(About this task) Copy the entries below word for word, but omit any pictures they contain.

(Information supplied)
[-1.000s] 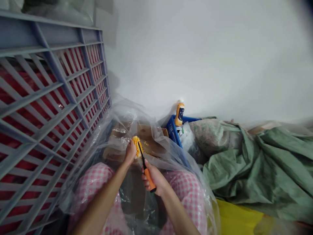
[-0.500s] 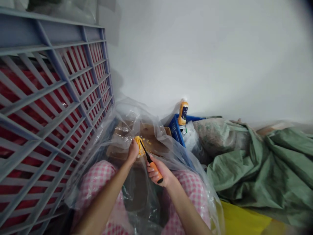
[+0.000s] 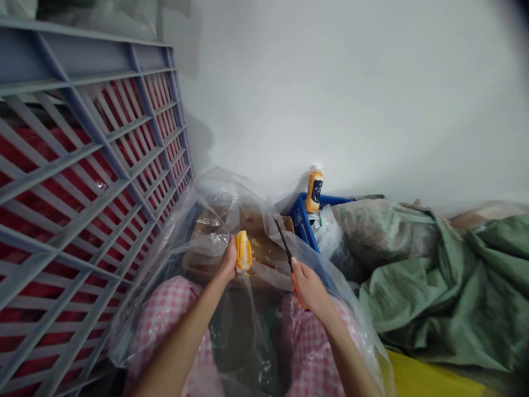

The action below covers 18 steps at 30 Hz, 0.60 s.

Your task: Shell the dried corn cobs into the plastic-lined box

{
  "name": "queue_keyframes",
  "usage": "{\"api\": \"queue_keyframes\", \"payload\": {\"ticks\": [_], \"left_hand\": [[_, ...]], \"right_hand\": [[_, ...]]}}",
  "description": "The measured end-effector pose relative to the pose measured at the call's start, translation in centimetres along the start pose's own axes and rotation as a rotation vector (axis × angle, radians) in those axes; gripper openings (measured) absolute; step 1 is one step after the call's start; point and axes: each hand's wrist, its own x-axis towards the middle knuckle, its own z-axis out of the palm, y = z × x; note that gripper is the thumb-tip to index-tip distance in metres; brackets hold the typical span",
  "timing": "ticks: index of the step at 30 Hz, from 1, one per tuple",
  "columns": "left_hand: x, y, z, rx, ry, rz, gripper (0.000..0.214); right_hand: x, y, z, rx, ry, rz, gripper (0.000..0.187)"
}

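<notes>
My left hand [image 3: 228,261] is closed round a piece of corn cob [image 3: 243,251], whose yellow kernels show on one side and a pale stripped strip on the other. In my right hand [image 3: 309,286] is a screwdriver-like tool [image 3: 285,242] with an orange handle and a long dark shaft. Its tip points up and away, apart from the corn. Beneath both hands lies a brown cardboard box [image 3: 264,220] lined with a clear plastic sheet [image 3: 225,182]; loose kernels [image 3: 255,242] are scattered there. The sheet also drapes over my knees.
To the left rises a tall grey-purple plastic crate [image 3: 136,132] with red material inside. A blue basket [image 3: 301,218] stands at the right against the white wall, with a yellow-orange bottle [image 3: 314,190] on it. Sacks and green cloth [image 3: 438,286] lie farther right, above something yellow [image 3: 430,377].
My right hand has drawn the tool away from the corn, to the right, and its shaft now points upward. The corn has turned in my left hand, showing its pale side.
</notes>
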Motion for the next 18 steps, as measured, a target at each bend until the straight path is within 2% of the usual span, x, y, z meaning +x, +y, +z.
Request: {"api": "queue_keyframes", "payload": {"ticks": [3, 8, 13, 18], "left_hand": [[-1.0, 0.9, 0.6, 0.035, -0.02, -0.029, 0.05], [-1.2, 1.2, 1.1, -0.093, -0.058, -0.047, 0.044], [-1.0, 1.2, 1.3, -0.231, 0.026, 0.0, 0.037], [-0.7, 1.0, 1.0, -0.251, 0.052, 0.041, 0.042]], "right_hand": [[-2.0, 1.2, 0.1, 0.042, -0.038, -0.02, 0.042], [-4.7, 3.2, 2.0, 0.086, -0.085, -0.033, 0.047], [-6.4, 4.8, 4.2, 0.071, -0.177, 0.043, 0.047], [-7.4, 5.7, 5.6, 0.022, -0.186, 0.054, 0.046]]}}
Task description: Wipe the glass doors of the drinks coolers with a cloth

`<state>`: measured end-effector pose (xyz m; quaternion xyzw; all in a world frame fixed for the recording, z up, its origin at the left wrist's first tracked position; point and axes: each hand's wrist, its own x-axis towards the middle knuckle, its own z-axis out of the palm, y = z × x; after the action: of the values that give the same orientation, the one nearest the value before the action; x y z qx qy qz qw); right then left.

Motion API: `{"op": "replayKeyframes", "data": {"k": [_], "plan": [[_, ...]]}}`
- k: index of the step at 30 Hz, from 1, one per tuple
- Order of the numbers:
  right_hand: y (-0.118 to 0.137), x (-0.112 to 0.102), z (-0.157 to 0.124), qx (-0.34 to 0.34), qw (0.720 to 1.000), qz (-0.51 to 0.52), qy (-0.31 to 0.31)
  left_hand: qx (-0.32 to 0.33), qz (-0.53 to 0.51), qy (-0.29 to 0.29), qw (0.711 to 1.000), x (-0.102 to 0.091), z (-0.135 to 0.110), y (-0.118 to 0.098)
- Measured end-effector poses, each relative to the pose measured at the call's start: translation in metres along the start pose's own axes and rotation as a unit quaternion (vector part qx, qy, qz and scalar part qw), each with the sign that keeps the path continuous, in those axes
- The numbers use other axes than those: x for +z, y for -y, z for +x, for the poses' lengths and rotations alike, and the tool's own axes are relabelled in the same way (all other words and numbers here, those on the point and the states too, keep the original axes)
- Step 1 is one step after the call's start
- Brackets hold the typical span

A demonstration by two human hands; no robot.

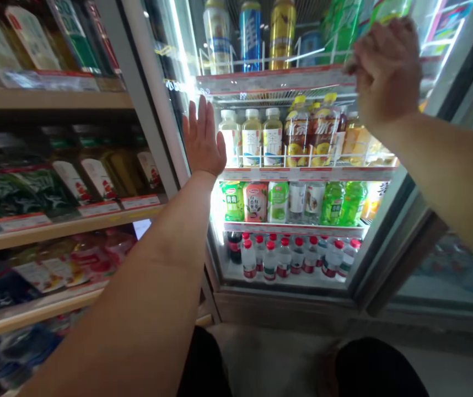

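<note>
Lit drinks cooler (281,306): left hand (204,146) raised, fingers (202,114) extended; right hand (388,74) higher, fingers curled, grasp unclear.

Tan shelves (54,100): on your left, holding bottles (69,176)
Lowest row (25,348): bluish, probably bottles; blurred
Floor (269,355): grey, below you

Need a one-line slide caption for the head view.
Left hand open, right hand curled, both held up before a lit fridge of bottles and cans.
</note>
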<state>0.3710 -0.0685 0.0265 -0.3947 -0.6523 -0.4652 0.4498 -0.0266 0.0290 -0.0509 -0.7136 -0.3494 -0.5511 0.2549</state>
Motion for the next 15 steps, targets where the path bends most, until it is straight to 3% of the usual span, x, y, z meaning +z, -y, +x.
{"op": "replayKeyframes", "data": {"k": [5,8,11,15], "plan": [[-0.002,0.011,-0.037,0.123,0.989,-0.01,-0.076,-0.01,-0.016,0.009,1.0,0.003,0.001,0.004],[-0.007,0.01,-0.047,0.107,0.993,-0.022,-0.043,-0.009,-0.028,0.005,1.0,0.002,0.0,0.002],[-0.033,0.002,-0.027,0.091,0.995,-0.028,-0.022,-0.011,-0.019,0.001,1.0,0.0,0.0,-0.001],[-0.062,0.006,-0.029,0.152,0.988,-0.021,-0.004,-0.013,0.013,0.007,1.0,-0.001,-0.001,-0.003]]}}
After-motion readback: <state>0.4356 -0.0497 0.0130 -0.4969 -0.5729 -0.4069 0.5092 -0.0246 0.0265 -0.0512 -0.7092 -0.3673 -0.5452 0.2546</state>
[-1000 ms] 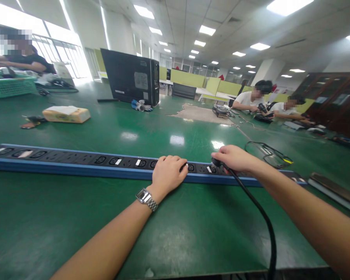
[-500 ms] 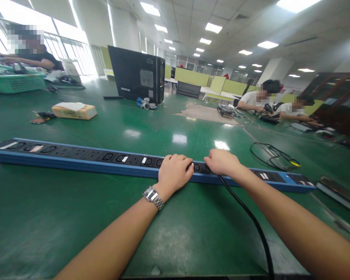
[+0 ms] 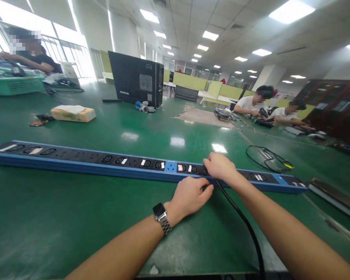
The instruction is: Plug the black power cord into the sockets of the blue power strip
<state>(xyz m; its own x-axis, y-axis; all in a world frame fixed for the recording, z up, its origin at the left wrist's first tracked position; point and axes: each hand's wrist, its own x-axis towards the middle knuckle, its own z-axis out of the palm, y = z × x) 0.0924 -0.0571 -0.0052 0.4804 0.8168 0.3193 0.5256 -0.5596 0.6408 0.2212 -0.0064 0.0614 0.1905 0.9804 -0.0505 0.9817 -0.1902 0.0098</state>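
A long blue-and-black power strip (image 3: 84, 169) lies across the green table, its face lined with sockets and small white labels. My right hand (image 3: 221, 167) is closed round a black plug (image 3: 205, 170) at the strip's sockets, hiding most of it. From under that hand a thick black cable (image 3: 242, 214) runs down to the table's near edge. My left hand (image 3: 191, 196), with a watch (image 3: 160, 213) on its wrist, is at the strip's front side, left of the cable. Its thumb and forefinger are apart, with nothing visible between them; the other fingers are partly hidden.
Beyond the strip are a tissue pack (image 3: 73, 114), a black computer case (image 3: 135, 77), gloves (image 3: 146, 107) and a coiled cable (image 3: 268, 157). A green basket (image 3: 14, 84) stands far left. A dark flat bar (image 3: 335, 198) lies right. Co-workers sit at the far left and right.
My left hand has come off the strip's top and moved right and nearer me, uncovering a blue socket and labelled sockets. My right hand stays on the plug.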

(Solution for this exercise)
[-1.000s] 
[-0.500s] 
[+0.000s] 

The action below covers 18 steps at 30 Hz, 0.60 s.

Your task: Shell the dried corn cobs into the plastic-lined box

{
  "name": "queue_keyframes",
  "usage": "{\"api\": \"queue_keyframes\", \"payload\": {\"ticks\": [_], \"left_hand\": [[_, ...]], \"right_hand\": [[_, ...]]}}",
  "description": "The measured end-effector pose relative to the pose measured at the call's start, translation in centimetres along the start pose's own axes and rotation as a rotation vector (axis × angle, radians) in those axes; gripper openings (measured) absolute; step 1 is one step after the call's start; point and axes: each hand's wrist, its own x-axis towards the middle knuckle, its own z-axis out of the palm, y = z × x; note that gripper is the thumb-tip to index-tip distance in metres; brackets hold the typical span",
  "timing": "ticks: index of the step at 30 Hz, from 1, one per tuple",
  "columns": "left_hand: x, y, z, rx, ry, rz, gripper (0.000..0.214); right_hand: x, y, z, rx, ry, rz, gripper (0.000..0.187)"
}

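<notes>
My left hand [image 3: 228,261] is closed round a piece of corn cob [image 3: 243,251], whose yellow kernels show on one side and a pale stripped strip on the other. In my right hand [image 3: 309,286] is a screwdriver-like tool [image 3: 285,242] with an orange handle and a long dark shaft. Its tip points up and away, apart from the corn. Beneath both hands lies a brown cardboard box [image 3: 264,220] lined with a clear plastic sheet [image 3: 225,182]; loose kernels [image 3: 255,242] are scattered there. The sheet also drapes over my knees.
To the left rises a tall grey-purple plastic crate [image 3: 136,132] with red material inside. A blue basket [image 3: 301,218] stands at the right against the white wall, with a yellow-orange bottle [image 3: 314,190] on it. Sacks and green cloth [image 3: 438,286] lie farther right, above something yellow [image 3: 430,377].
My right hand has drawn the tool away from the corn, to the right, and its shaft now points upward. The corn has turned in my left hand, showing its pale side.
</notes>
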Motion for the next 18 steps, as measured, a target at each bend until the straight path is within 2% of the usual span, x, y, z meaning +x, +y, +z.
Request: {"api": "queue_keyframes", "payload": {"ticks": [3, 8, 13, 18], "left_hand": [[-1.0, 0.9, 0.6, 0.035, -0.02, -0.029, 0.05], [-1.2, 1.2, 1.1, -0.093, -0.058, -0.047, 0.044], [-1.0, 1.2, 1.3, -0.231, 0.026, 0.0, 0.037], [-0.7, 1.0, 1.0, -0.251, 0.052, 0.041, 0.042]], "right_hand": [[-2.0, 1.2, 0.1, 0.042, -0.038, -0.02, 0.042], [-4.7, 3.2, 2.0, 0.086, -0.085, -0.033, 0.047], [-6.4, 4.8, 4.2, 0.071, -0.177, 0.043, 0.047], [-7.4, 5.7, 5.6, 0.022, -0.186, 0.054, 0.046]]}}
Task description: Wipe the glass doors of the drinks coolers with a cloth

`<state>`: measured end-effector pose (xyz m; quaternion xyzw; all in a world frame fixed for the recording, z up, its origin at the left wrist's first tracked position; point and axes: each hand's wrist, its own x-axis towards the middle knuckle, its own z-axis out of the palm, y = z × x; after the action: of the values that give the same orientation, the one nearest the value before the action; x y z qx qy qz qw); right then left.

Motion API: `{"op": "replayKeyframes", "data": {"k": [_], "plan": [[_, ...]]}}`
- k: index of the step at 30 Hz, from 1, one per tuple
- Order of the numbers:
  right_hand: y (-0.118 to 0.137), x (-0.112 to 0.102), z (-0.157 to 0.124), qx (-0.34 to 0.34), qw (0.720 to 1.000), qz (-0.51 to 0.52), qy (-0.31 to 0.31)
  left_hand: qx (-0.32 to 0.33), qz (-0.53 to 0.51), qy (-0.29 to 0.29), qw (0.711 to 1.000), x (-0.102 to 0.091), z (-0.135 to 0.110), y (-0.118 to 0.098)
- Measured end-effector poses, each relative to the pose measured at the call's start: translation in metres along the start pose's own axes and rotation as a unit quaternion (vector part qx, qy, qz and scalar part qw), each with the sign that keeps the path continuous, in those axes
- The numbers use other axes than those: x for +z, y for -y, z for +x, for the poses' lengths and rotations alike, and the tool's own axes are relabelled in the same way (all other words and numbers here, those on the point and the states too, keep the original axes)
- Step 1 is one step after the call's start
- Brackets hold the typical span

A demonstration by two human hands; no robot.


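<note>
Lit drinks cooler (281,306): left hand (204,146) raised, fingers (202,114) extended; right hand (388,74) higher, fingers curled, grasp unclear.

Tan shelves (54,100): on your left, holding bottles (69,176)
Lowest row (25,348): bluish, probably bottles; blurred
Floor (269,355): grey, below you

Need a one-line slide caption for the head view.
Left hand open, right hand curled, both held up before a lit fridge of bottles and cans.
</note>
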<state>0.3710 -0.0685 0.0265 -0.3947 -0.6523 -0.4652 0.4498 -0.0266 0.0290 -0.0509 -0.7136 -0.3494 -0.5511 0.2549</state>
Motion for the next 15 steps, targets where the path bends most, until it is straight to 3% of the usual span, x, y, z meaning +z, -y, +x.
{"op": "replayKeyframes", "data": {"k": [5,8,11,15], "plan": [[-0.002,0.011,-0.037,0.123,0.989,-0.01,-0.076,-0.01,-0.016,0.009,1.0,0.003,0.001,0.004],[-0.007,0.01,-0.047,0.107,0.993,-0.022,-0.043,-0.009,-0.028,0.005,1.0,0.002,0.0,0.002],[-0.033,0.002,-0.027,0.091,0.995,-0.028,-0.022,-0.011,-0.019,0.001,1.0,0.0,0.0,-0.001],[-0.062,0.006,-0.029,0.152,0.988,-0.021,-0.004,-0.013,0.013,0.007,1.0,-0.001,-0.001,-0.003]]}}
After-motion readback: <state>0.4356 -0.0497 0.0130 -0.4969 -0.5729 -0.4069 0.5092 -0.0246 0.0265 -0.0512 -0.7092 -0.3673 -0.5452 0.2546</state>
[-1000 ms] 
[-500 ms] 
[+0 ms] 
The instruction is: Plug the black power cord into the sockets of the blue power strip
<state>(xyz m; its own x-axis, y-axis; all in a world frame fixed for the recording, z up, its origin at the left wrist's first tracked position; point and axes: each hand's wrist, its own x-axis towards the middle knuckle, its own z-axis out of the palm, y = z × x) 0.0924 -0.0571 -0.0052 0.4804 0.8168 0.3193 0.5256 -0.5596 0.6408 0.2212 -0.0064 0.0614 0.1905 0.9804 -0.0505 0.9817 -0.1902 0.0098</state>
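A long blue-and-black power strip (image 3: 84, 169) lies across the green table, its face lined with sockets and small white labels. My right hand (image 3: 221, 167) is closed round a black plug (image 3: 205, 170) at the strip's sockets, hiding most of it. From under that hand a thick black cable (image 3: 242, 214) runs down to the table's near edge. My left hand (image 3: 191, 196), with a watch (image 3: 160, 213) on its wrist, is at the strip's front side, left of the cable. Its thumb and forefinger are apart, with nothing visible between them; the other fingers are partly hidden.
Beyond the strip are a tissue pack (image 3: 73, 114), a black computer case (image 3: 135, 77), gloves (image 3: 146, 107) and a coiled cable (image 3: 268, 157). A green basket (image 3: 14, 84) stands far left. A dark flat bar (image 3: 335, 198) lies right. Co-workers sit at the far left and right.
My left hand has come off the strip's top and moved right and nearer me, uncovering a blue socket and labelled sockets. My right hand stays on the plug.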

Nothing else belongs in this output.